抄録
【はじめに】近年NICUからの早期介入としてポジショニングを導入する施設が増えている。ポジショニングが児の発達にどのような影響を与えているのか、新生児神経学的評価を用い短期効果について検討したので報告する。
【対象】当院NICUに入院した明らかな疾患のない低出生体重児を対象とした。2000年11月~2001年10月に出生した児を非ポジショニング群(以下非P群)29名[超低出生体重児(以下ELBW)7名・極低出生体重児(以下VLBW)9名・低出生体重児(以下LBW)13名]、 2003年2月~2004年1月に出生した児をポジショニング群(以下P群)30名(ELBW4名・VLBW6名・LBW20名)とした。VLBWを1,000g以上1,500g未満、LBWを1,500g以上2,500g未満とした。両群間の平均出生体重・平均在胎週数において、LBWでは平均出生体重が非P群1957.9±270.0g・P群1765.4±169.6gと有意にP群の方が小さかったが、その他で有意差は認められなかった。

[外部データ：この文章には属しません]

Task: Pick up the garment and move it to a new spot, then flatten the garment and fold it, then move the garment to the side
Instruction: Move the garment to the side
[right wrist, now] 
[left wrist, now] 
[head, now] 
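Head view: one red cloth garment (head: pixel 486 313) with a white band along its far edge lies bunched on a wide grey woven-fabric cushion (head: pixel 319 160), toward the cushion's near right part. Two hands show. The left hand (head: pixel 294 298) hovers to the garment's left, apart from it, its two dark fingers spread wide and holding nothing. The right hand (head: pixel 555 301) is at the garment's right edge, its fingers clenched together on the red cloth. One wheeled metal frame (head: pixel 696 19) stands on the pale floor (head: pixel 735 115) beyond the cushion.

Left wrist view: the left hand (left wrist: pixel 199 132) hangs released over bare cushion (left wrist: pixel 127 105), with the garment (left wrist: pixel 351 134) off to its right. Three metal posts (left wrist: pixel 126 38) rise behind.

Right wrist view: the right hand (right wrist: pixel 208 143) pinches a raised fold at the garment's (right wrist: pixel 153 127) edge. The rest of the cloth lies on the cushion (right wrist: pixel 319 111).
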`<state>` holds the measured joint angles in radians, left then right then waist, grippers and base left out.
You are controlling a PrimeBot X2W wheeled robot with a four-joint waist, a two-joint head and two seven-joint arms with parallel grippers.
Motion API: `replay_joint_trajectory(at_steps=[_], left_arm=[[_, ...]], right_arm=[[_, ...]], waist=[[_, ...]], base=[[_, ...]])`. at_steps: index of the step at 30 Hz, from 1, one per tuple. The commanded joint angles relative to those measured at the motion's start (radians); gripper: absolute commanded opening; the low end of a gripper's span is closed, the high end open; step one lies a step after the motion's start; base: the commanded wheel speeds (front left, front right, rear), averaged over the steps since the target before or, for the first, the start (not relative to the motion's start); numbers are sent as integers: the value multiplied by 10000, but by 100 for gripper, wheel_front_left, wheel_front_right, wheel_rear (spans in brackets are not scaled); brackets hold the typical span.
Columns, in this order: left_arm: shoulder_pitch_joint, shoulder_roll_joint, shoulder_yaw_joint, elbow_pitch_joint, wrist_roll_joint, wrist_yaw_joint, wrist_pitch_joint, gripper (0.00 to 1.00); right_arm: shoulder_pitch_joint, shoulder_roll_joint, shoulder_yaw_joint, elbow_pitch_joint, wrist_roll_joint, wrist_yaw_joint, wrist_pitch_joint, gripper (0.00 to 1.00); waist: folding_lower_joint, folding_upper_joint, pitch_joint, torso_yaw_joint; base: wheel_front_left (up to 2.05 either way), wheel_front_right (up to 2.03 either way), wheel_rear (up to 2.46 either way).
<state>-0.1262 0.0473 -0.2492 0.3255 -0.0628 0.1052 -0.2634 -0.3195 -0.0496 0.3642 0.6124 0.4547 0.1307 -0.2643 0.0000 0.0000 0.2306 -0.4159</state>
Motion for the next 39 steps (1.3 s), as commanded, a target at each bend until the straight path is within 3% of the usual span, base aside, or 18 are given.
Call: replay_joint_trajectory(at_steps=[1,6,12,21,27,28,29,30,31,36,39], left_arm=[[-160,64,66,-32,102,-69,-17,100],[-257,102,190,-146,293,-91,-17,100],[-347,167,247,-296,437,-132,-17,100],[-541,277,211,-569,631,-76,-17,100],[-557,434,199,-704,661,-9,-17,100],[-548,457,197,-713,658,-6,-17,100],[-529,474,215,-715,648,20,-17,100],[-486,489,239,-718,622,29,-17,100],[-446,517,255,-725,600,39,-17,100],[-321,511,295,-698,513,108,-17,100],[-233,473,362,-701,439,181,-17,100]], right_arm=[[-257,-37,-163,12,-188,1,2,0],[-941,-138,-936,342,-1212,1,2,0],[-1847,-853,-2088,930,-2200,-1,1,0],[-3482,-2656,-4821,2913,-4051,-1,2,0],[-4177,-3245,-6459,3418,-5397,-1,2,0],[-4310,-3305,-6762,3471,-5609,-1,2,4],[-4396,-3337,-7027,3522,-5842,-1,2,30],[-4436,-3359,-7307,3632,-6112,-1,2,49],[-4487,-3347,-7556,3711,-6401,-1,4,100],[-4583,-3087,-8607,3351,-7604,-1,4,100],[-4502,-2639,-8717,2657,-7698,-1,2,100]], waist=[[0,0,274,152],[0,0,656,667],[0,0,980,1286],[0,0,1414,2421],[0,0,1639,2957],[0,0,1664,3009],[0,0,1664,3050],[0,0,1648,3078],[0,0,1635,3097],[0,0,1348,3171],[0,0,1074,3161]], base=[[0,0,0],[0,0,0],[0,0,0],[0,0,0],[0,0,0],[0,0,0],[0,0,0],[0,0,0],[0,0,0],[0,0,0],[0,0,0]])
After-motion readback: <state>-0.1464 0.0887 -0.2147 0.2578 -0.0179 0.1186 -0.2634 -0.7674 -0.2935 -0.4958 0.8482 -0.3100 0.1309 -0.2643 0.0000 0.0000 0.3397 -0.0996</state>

【方法】評価はDubowitzに基づく新生児神経学的評価を用い、受胎週齢37~42週に行った。検討項目は「評価時の修正日齢」および筋緊張の評価を「姿勢」・「上肢牽引」・「下肢牽引」・「膝窩角」・「頭部コントロール(伸筋・屈筋)」の5項目、また行動指標の評価を「刺激に対する感受性」・「あやす」の2項目とした。統計学的分析にはt検定およびMann‐WhitneyのU検定を用い、危険率5%未満を有意水準とした。
【結果】ELBWでは「修正日齢」において非P群2.7±8.2日・P群-10±4.2日、「刺激に対する感受性」では非P群3.6±0.8・P群2.5±0.6と有意差が認められた。他項目での有意差は認められなかった。VLBWでは「下肢牽引」において非P群3.3±0.5・P群2.5±0.8と有意差が認められた。他項目において有意差は認められなかった。LBWでは「姿勢」において非P群3.0±0.4・P群3.7±0.5と有意差が認められた。他項目での有意差は認められなかった。
【考察】神経学的評価は1~5の5段階で、筋緊張の項目では4が成熟した反応の目安となっている。今回の結果、「下肢牽引」においてはVLBWで非P群が、「姿勢」においてはLBWでP群が有意に成熟した反応に近い値を示した。行動指標の項目では値が大きいほど過敏傾向で適応性が低いことを示し、「刺激に対する感受性」ではELBWにおいて非P群が有意に過敏な傾向を示した。今回の研究から、ポジショニングが過敏性の軽減や正中位指向の姿勢に有効な傾向がみられており、四肢の正中位方向への運動や体幹の安定性などの良好な発達を促し、また児の環境への適応を促していることが示唆された。